Sutherland Asbill & Brennan LLP Legal Alert: Derivatives Market Awaits Senate Agriculture Committee Bill After Dodd Bill Includes Few Changes

Derivatives and Structured Products Practice

With the battle over healthcare finally behind it, Congress is moving forward with its plan to implement financial reform legislation, including regulation of the derivatives industry. Sen. Chris Dodd (D-CT) has spearheaded the most recent round of discussion in this area, proposing a revamped financial regulatory reform bill on March 15, 2010 (Dodd Bill). The release of the Dodd Bill followed weeks of intense negotiation with both Democratic and Republican senators, as members of both parties attempted to create a bipartisan draft of the proposed bill. Bipartisan efforts ultimately failed, and Sen. Dodd pressed forward with his own bill in hopes of bringing it to the Senate Floor at the end of April. Notably absent from the Dodd Bill were any significant changes to Sen. Dodd's prior legislative proposal for the regulation of derivatives. As a result, market participants are now shifting their focus to the Senate Agriculture Committee's long-awaited version of derivatives legislation, which many expect to contain the final terms of a bipartisan bill in the Senate.

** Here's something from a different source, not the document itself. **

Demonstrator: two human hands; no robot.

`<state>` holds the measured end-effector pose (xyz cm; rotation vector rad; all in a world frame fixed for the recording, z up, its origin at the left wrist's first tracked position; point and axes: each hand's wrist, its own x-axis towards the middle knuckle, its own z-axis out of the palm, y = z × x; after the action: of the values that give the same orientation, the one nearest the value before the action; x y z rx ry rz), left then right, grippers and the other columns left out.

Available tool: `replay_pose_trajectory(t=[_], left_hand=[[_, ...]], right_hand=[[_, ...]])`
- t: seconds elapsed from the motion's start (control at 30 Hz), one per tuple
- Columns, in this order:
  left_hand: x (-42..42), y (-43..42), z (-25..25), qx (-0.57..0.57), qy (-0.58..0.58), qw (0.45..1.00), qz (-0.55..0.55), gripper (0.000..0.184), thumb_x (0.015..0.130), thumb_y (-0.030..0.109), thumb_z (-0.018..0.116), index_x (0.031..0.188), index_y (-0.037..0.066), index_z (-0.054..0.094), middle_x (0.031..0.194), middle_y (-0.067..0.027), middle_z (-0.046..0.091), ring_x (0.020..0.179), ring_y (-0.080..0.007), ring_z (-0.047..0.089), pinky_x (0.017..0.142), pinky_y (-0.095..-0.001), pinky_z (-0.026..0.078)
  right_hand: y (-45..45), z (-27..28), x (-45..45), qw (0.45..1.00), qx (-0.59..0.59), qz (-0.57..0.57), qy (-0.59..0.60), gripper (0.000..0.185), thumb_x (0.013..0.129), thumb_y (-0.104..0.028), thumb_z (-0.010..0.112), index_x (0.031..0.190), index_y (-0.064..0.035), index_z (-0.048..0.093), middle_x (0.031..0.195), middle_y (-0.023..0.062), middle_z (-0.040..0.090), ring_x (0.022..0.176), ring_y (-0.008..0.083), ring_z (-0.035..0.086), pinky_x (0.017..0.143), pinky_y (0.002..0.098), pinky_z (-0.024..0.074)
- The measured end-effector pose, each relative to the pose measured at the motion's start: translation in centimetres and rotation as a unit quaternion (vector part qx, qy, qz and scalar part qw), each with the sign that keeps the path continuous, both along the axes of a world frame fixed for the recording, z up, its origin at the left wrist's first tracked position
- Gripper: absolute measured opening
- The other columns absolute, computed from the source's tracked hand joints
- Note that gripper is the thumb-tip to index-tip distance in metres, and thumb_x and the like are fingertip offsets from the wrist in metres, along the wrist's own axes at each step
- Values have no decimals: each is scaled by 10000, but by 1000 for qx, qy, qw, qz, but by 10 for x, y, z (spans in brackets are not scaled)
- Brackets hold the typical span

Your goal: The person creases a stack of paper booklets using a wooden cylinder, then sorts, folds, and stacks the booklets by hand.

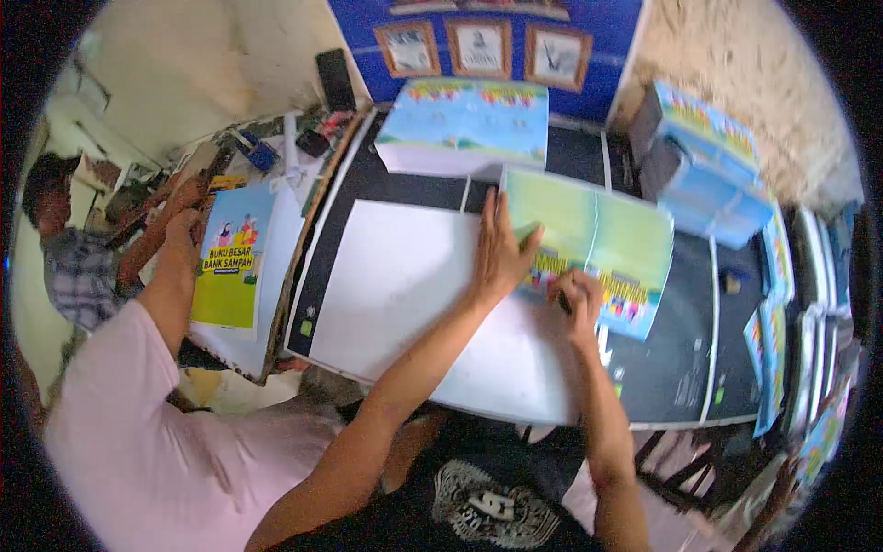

The Dodd Bill continues the debate over various legislative proposals aimed at reforming the financial system that could dramatically change the way the over-the-counter (OTC) derivatives industry operates. These proposals, if enacted, will initiate a new regulatory regime to govern OTC transactions, which have been lightly regulated in the past. Notably, each of the proposals contemplates new registration, capital, disclosure and reporting requirements for OTC dealers; a new category of regulated entity "Major Swap Participants" subject to regulation akin to that to be imposed on OTC dealers; required clearing, including margin requirements for most OTC transactions; and the imposition of new position limits on both exchange-traded and certain OTC swaps. The most viable legislative proposals, including Sen. Dodd's prior bill, the Restoring American Financial Stability Act of 2009 (Prior Dodd Bill) and H.R. 4173 were summarized and compared in our January 7, 2010, Legal Alert.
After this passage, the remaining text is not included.